There is a person standing in the door in surfing shorts. In the land without sea, he is full of ocean who carries secrets and cigarettes in his back pockets. The door leads to a garden. There is a swing and there are trees cut in the shape of triangles. There is one big tree with a pocket made of clay fish. It serves both as ash-tray and bug-house. Dry leaves keep falling in the ground and the ground is stammeringly beautiful with them. They cover up for the unkempt grasses: brownish yellow from the sun. The evening breeze has just started playing through my hair. They hide within the layers of clothes I am wearing and touch the skin where my leggings are torn from carrying the bag with knitting needles poking out. I try to make sense of the touch; connection nature so easily makes with us.
Yesterday, I came back from the hills of Gorkha ruled by mountain winds and thunder. There is something about the mountains that make me feel like fiction. They are unreal. Large. They lift my spirits. I met a mountain person too. We talked through the storm and lightening while Juno the dog curled himself in a nearby tree. We breathed through the cold, challenging the heavens that threatened rain. It rained. We ran inside and said our good byes and the clouds swept away. Next day, mountains showed up in their grandeur and the mountain person was different. He had sky to look up to and ground to hold on to. So, did I.

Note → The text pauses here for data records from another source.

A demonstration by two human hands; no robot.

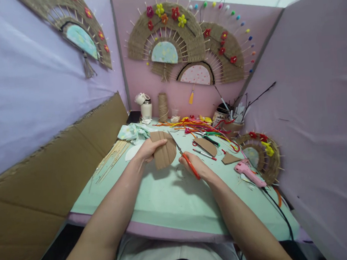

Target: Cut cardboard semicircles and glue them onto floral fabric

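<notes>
Brown corrugated card is raised over the near-middle of the pale green table, its rounded side to the right. The left hand grips its left side, thumb laid across the face. The right hand is wrapped around the handles of red scissors, whose blades point far and left beside the curved edge; whether they bite into it, I cannot tell. Shaping looks well along: the curve seems mostly formed, and perhaps only trimming of that edge is left. Farther right, a second card half-round lies flat and appears already cut, with a pen just beside it and an offcut to its right. Both cut pieces look bare, with no cloth or sticks on them. Loose sticks and patterned cloth lie at left, a pink glue gun at right.
</notes>
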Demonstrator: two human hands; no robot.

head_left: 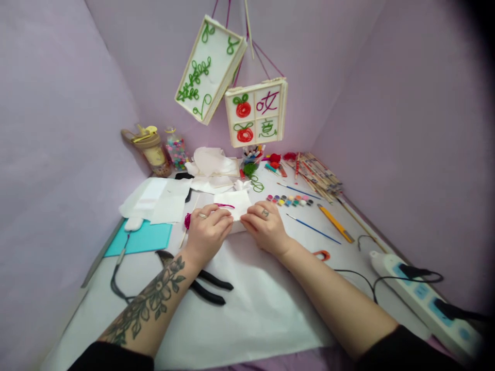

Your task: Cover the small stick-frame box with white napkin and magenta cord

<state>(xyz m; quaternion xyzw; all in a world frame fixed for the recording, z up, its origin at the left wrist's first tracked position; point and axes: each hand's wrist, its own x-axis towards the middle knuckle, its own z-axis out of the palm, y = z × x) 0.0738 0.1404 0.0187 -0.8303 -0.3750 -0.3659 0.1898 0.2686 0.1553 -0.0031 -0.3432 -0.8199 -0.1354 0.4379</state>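
Observation:
In the middle of the table a small white paper-covered piece [235, 199] lies between my hands. My left hand [209, 229] has its fingers curled and pressed on the near left edge of it. At the near right edge, my right hand [266, 226] pinches the same piece with thumb and fingers. A short magenta cord [225, 205] rests on the white surface just beyond my left fingertips. Beside my left hand sits a ball of magenta yarn [187, 221], partly hidden. Under my left forearm lie black-handled pliers [211, 288].
Two decorated white lanterns [256, 112] hang over the back. Paint pots [290, 201], paintbrushes [313, 229], an orange utility knife [335, 223] and a power strip [421, 293] lie on the right. A turquoise board [154, 239], white sheets [170, 198] and a drink cup [154, 154] occupy the left.

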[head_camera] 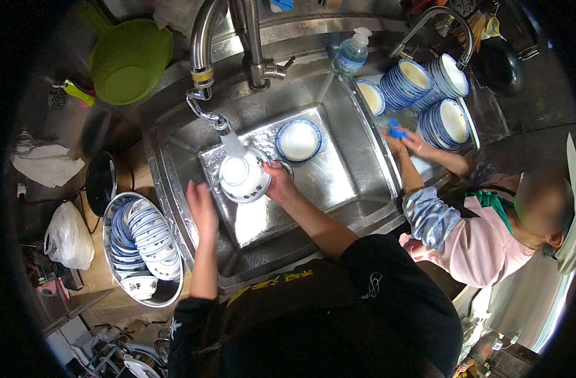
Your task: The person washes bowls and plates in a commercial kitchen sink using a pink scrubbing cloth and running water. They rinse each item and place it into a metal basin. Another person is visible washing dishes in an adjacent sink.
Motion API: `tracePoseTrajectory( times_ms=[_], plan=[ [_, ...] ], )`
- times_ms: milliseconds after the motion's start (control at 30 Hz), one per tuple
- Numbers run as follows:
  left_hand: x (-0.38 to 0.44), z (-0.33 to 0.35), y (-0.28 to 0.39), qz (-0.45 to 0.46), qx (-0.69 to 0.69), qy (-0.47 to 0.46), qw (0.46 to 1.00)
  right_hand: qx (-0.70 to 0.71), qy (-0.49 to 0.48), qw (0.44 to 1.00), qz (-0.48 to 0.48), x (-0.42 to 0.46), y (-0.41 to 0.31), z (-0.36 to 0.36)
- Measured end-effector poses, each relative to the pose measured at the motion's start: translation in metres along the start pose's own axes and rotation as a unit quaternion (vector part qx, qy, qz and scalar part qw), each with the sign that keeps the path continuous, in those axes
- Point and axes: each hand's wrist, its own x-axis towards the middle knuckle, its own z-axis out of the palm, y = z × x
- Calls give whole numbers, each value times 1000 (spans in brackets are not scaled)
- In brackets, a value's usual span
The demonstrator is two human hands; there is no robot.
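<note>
My right hand [280,183] grips the rim of an upturned white bowl [245,182] with dark markings, under water running from the steel faucet [203,61]. To the left of that bowl my left hand [203,208], slightly blurred, is raised over the sink's left side with nothing in it and its fingers apart. A second white bowl [298,140] with a blue rim lies on the floor of the stainless steel sink [311,189]. At the lower left, an oval metal basin [174,295] holds stacked blue-and-white bowls [150,236].
At right a co-worker [481,236] handles a blue cloth or sponge [397,129] in the adjoining basin, beside stacked bowls [406,82]. A soap pump bottle [351,52] stands behind the divider. A green plastic dipper [129,61] and a plastic bag [70,236] lie left.
</note>
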Motion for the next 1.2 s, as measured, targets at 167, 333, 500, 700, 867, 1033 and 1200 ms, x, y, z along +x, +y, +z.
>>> tracePoseTrajectory(
  times_ms=[167,333,500,700,867,1033,1200],
  plan=[
    [22,63,-22,-344,-508,-230,755,-34,4,998,-54,-5,-15,-6],
    [20,79,-38,-327,-532,-150,767,-334,268,903,-27,-6,-17,-13],
    [17,91,-46,-210,-389,-159,883,-584,99,755,-281,-9,49,13],
    [1,63,-51,-195,-336,-161,907,-790,-191,517,-270,2,39,39],
    [-4,34,-40,-262,-366,-246,858,-701,-123,688,142,75,-7,28],
    [7,43,-33,-261,-478,-108,832,-350,72,915,188,57,-1,-3],
    [6,80,-43,-97,-190,-145,966,-555,155,815,-67,13,61,4]
  ],
)
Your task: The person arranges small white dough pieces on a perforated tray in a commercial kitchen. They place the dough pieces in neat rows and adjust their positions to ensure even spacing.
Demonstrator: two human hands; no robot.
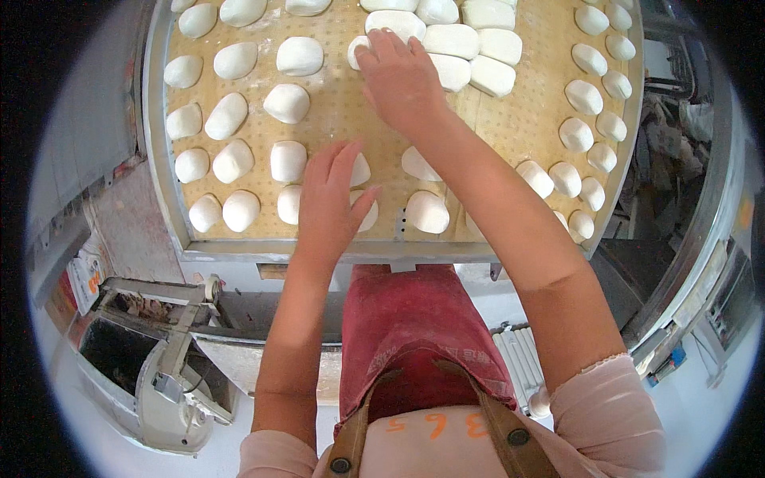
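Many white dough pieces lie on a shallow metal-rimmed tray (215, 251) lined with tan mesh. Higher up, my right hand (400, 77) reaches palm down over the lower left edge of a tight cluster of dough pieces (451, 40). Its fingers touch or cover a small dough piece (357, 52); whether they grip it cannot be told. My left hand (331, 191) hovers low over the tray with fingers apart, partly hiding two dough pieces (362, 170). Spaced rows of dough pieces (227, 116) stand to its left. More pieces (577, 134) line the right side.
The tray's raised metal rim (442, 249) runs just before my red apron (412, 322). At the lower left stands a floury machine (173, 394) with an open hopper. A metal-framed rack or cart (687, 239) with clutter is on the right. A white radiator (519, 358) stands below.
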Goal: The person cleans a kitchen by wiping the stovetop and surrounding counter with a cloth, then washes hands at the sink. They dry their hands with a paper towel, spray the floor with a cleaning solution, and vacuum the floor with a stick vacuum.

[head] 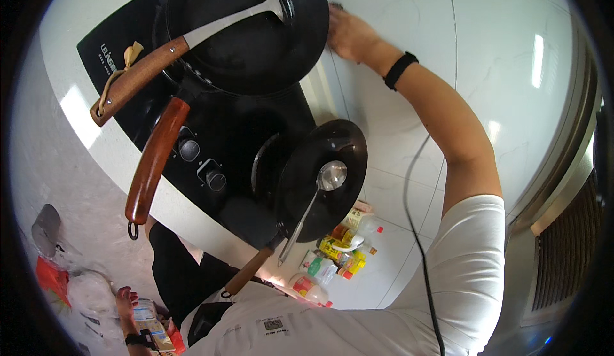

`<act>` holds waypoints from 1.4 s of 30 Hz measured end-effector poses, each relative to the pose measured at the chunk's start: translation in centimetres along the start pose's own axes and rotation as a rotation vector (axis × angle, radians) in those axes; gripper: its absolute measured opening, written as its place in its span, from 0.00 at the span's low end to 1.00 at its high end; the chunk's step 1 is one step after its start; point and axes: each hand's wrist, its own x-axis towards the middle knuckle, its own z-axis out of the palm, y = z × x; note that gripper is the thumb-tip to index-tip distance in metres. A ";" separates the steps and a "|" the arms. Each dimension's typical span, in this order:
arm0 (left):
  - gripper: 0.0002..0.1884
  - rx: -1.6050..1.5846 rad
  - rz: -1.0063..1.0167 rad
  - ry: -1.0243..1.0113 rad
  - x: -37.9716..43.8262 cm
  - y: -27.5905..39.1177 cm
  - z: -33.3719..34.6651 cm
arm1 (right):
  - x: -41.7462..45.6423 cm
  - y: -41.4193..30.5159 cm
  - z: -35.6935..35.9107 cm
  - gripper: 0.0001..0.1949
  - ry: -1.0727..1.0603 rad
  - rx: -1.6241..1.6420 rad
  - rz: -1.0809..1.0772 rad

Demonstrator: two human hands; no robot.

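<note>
My right hand [346, 36] reaches past the far rim of a large black wok [240, 61], against the white tiled wall. The rim hides part of its fingers and the hand is blurred; a small dark thing [336, 6] shows at the fingertips, and I cannot tell whether it is gripped. Across the wok lies a metal turner [225, 24] with a wooden handle. My left hand [127, 299] hangs low at the left, fingers loosely apart, holding nothing, above bags and packets near the floor. A smaller black wok [307, 212] holds a metal ladle [332, 176].
Both woks stand on a black glass gas hob [240, 145] with two knobs [189, 150]. Their wooden handles [156, 164] jut over the white counter edge [192, 217]. Several bottles [341, 250] line the wall. A dark cable [417, 231] crosses the view. Plastic bags [91, 291] lie below.
</note>
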 end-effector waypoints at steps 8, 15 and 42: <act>0.03 0.173 0.423 -0.125 -5.4 14.4 6.3 | -5.2 -14.5 11.5 0.21 0.644 0.353 -0.046; 0.24 0.494 0.742 -0.757 -23.9 35.4 26.2 | -14.2 -17.1 9.3 0.20 0.798 0.776 0.279; 0.20 1.084 0.703 -0.747 -29.2 36.3 30.3 | 3.8 -13.3 4.4 0.23 0.709 1.455 0.179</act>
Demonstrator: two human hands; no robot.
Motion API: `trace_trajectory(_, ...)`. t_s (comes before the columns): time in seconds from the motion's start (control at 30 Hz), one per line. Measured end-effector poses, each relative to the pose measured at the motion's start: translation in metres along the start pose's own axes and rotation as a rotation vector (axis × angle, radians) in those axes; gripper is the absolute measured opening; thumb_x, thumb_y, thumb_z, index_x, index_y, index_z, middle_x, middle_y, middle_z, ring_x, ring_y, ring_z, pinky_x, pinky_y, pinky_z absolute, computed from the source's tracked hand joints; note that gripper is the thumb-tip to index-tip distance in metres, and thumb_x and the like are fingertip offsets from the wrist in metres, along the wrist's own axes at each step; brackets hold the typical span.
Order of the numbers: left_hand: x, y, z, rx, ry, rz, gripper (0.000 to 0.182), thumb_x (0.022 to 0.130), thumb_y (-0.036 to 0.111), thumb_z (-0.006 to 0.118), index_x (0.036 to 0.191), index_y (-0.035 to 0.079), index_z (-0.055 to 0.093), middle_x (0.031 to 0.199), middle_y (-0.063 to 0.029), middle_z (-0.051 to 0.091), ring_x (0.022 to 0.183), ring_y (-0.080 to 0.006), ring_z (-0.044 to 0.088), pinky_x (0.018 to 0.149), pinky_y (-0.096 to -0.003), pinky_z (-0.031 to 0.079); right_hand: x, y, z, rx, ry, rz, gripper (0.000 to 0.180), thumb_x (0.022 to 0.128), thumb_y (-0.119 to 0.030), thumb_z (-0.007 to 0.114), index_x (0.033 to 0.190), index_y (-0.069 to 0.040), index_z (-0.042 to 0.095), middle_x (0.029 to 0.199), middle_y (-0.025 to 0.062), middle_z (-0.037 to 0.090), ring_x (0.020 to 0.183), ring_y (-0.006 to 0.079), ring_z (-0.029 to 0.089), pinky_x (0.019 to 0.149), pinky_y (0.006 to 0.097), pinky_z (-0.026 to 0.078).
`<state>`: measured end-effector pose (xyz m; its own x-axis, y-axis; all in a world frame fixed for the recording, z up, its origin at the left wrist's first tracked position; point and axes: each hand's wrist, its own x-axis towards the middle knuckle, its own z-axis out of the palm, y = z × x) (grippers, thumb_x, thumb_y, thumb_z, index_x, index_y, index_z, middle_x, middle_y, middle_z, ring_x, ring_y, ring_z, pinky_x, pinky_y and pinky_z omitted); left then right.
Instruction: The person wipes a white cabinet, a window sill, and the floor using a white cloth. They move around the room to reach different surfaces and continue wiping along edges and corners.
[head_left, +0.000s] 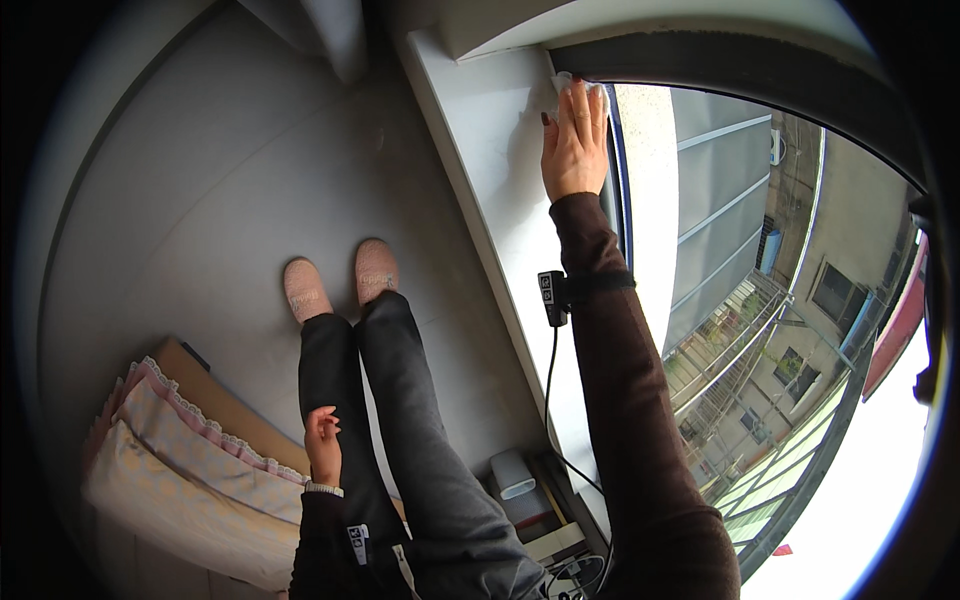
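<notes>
My right hand (576, 146) reaches out at the upper middle right, its fingers pressed over a crumpled white cloth or tissue (559, 81). The white material lies at the far corner of a pale window sill (517, 176), against the dark window frame (622, 172). A strap with a small black device (553, 298) goes round that forearm, and a cable runs down from it. My left hand (323, 444) hangs low beside my left leg, its fingers loosely curled, with no object visible in it. A light-coloured band is on that wrist.
Pink slippers (377, 270) are on my feet on the grey floor (247, 187). A frilled, patterned cloth (202, 480) covers furniture at the lower left. Below the sill's near end stand a grey container (513, 475) and other small items. Buildings show through the window.
</notes>
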<state>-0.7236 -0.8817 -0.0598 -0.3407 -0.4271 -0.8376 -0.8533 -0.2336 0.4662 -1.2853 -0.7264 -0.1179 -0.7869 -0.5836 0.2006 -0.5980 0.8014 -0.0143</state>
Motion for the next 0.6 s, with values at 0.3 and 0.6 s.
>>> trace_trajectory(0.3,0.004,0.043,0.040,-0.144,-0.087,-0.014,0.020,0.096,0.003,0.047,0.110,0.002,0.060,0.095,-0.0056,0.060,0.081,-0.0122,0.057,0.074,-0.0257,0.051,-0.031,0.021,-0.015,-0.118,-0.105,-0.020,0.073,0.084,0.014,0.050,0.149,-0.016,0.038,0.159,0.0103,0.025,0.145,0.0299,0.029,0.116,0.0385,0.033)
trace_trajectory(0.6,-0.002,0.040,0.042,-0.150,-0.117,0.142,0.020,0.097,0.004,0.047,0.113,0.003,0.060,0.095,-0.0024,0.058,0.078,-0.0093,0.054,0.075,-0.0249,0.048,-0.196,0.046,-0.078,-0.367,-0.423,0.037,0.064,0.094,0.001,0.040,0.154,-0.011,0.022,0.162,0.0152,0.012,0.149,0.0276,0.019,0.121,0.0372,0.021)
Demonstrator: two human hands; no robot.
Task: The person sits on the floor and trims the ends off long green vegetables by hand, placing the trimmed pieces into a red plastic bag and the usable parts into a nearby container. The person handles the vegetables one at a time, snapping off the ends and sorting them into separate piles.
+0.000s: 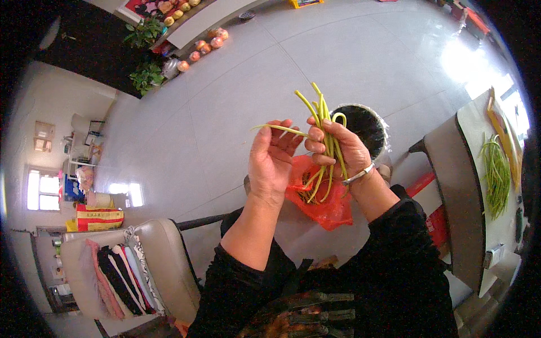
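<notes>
My right hand (338, 143), with a metal bracelet at the wrist, is closed around a bunch of long green stems (324, 116), likely garlic scapes. One thin stem (281, 128) sticks out sideways from the bunch, and its far part lies against the thumb and fingers of my left hand (274, 152). Whether those fingers pinch it cannot be told. Below my hands a red plastic bag (331, 213) is spread out, with more stems in it. A bin with a black liner (359, 126) stands just beyond my right hand.
At the right is a table (469, 148) bearing a bundle of thin green stems (496, 179). At the left stands a beige padded seat (165, 253) with folded clothes (127, 274). Potted plants (146, 78) and wrapped round fruits (205, 47) are along the far left wall.
</notes>
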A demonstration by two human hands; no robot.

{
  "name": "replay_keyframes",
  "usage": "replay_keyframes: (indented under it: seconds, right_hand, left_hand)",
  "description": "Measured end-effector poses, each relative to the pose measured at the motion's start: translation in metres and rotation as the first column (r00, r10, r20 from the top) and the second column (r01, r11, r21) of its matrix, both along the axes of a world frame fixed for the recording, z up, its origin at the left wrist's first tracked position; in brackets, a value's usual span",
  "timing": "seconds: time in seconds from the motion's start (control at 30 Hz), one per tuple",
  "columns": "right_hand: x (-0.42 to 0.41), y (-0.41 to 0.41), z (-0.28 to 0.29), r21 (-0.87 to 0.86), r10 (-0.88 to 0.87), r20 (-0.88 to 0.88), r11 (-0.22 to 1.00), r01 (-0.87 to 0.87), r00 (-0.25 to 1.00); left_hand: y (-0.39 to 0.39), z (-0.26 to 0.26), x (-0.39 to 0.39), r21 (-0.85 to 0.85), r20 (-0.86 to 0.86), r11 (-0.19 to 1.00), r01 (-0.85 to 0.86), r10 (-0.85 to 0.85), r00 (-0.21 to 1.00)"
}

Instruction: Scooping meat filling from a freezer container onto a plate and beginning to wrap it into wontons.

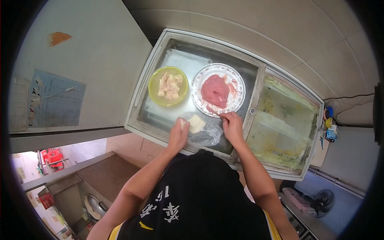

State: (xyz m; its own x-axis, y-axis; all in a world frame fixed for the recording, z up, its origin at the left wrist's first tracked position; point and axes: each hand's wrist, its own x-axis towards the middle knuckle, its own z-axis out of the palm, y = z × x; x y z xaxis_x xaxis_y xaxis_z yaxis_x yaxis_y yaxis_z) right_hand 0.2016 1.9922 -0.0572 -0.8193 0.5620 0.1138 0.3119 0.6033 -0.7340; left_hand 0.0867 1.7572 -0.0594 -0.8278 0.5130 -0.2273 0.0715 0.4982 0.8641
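Observation:
On a glass-topped chest freezer stands a round plate with a floral rim, holding a mound of raw pinkish ground meat or paste. Left of it is a yellow-green bowl with folded, pale filled wrappers. A clear plastic bag lies at the near edge, with a stack of pale square wrappers on it. My left hand is closed around a small pale wrapper beside the stack. My right hand pinches a thin stick-like utensil at the plate's near rim, its tip by the meat.
The freezer's frosted right glass panel adjoins the work spot. A tiled wall rises behind, a large pale cabinet panel stands at the left. A brown counter lies at lower left, a black fan at lower right.

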Motion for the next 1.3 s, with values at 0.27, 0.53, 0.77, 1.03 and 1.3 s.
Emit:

The winding roads that brought me back to Kathmandu had a different story to tell. They smelled of cucumber-y vomit and dried river insects. They felt like skin bumps, bum sores and back aches. I rushed into a few angry birthday messages. Angry because I had not replied for six days due to the lack of a well-functioning internet. In the verge of making connection with nature, had I severed it with the humans I loved? I still feel the strings of thread bound in my fingers that hold the other end. I am afraid to tug in and realize the absence of a similar tug.
1:12 AM. And I am still wide awake in the TV room. A soft cylindrical pillow holds my head against the couch. I missed calls and messages because my phone was on silent and I was too busy watching F.R.I.E.N.D.S. I tried to make sense of future in the run this evening and did not come up with anything. I miss him who despite being so distant, listens; who smells like home. He must be busy dreaming now. I don’t know what he dreams about. I am in front of a yellow wall with mismatched mirrors dreaming widely of sleep and shutting off the noise in my head. I wish I wasn’t afraid to tug the threads on the other side.